Read Bound by Flames Page 2


  His hand had grown back by the time I came out of the memory. I stared at it while I fought the urge to vomit or tear my skin off, whichever made me feel cleaner faster. Reliving peoples’ worst sins as though I were the one committing them frequently disgusted me. Sometimes, like this, it was worse. When my psychic abilities first developed, all the darkness I experienced drove me to a suicide attempt. Now, I focused until I channeled my anger and repugnance into more useful emotions.

  “Rip his clothes off,” I stated.

  Vlad’s guards rushed to obey. As I was his wife, they’d do whatever I told them unless Vlad countermanded it, and he knew why I needed bare skin for what I was going to do next.

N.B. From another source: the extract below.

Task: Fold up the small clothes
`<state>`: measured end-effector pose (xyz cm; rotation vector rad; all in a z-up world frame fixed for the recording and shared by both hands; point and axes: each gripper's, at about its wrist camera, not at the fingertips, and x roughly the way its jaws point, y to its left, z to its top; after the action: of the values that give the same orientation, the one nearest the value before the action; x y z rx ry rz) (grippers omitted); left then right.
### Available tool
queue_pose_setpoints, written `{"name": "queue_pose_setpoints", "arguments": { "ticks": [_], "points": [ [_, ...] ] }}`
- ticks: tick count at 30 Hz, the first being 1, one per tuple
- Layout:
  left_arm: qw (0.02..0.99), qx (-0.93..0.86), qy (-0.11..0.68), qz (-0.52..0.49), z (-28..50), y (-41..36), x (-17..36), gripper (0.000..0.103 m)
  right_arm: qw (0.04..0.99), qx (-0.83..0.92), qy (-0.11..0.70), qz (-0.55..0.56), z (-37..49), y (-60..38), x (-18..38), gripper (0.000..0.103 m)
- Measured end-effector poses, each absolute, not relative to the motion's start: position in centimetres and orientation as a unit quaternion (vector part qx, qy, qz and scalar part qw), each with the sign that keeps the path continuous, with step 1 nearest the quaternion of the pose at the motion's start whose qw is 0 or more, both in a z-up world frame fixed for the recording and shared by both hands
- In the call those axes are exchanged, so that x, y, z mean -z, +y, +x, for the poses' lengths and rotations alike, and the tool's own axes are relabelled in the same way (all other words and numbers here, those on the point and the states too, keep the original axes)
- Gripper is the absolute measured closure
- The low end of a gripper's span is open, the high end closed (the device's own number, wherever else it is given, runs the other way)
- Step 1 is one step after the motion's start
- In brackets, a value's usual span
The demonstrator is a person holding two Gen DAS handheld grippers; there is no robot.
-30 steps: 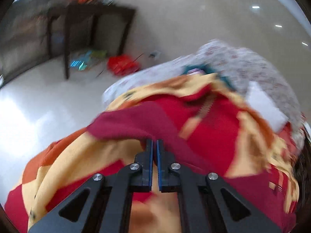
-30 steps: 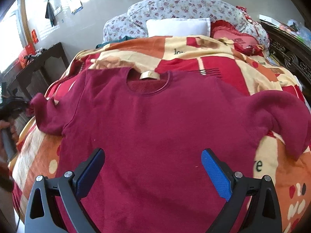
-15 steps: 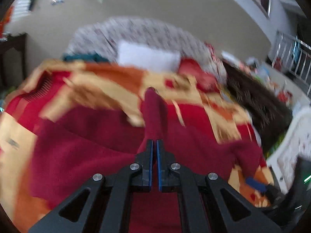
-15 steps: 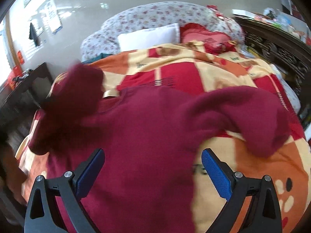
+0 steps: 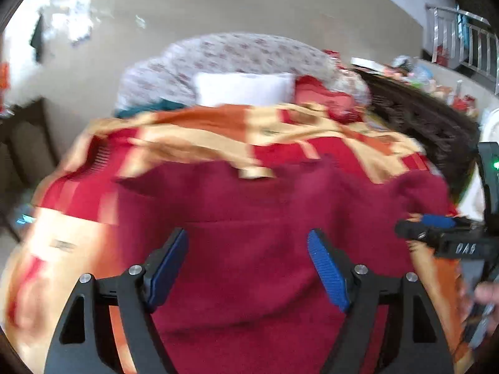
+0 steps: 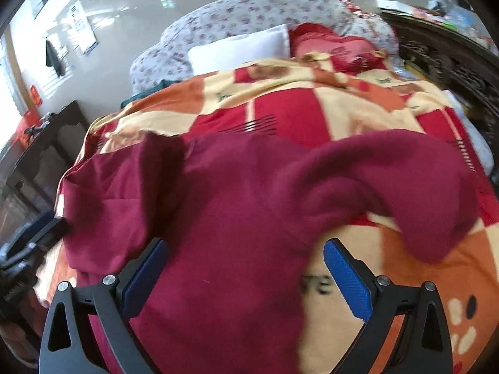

  When the Joker was wearing only his scorched mask, I ran my right hand over him, starting with his shoulders. I didn’t relive his worst sin again; thankfully, that only happened the first time I touched someone. However, essence trails flared beneath my fingertips, marking the invisible imprints from people who’d left emotional impressions on his skin. Many were from former victims of his violent tendencies, though some were affectionate, reminding me that even monsters had people who loved them. After I’d touched his shoulders, neck, arms, and legs, I dropped my hand. I’d felt dozens of essence trails on the Joker, but none of them had been familiar.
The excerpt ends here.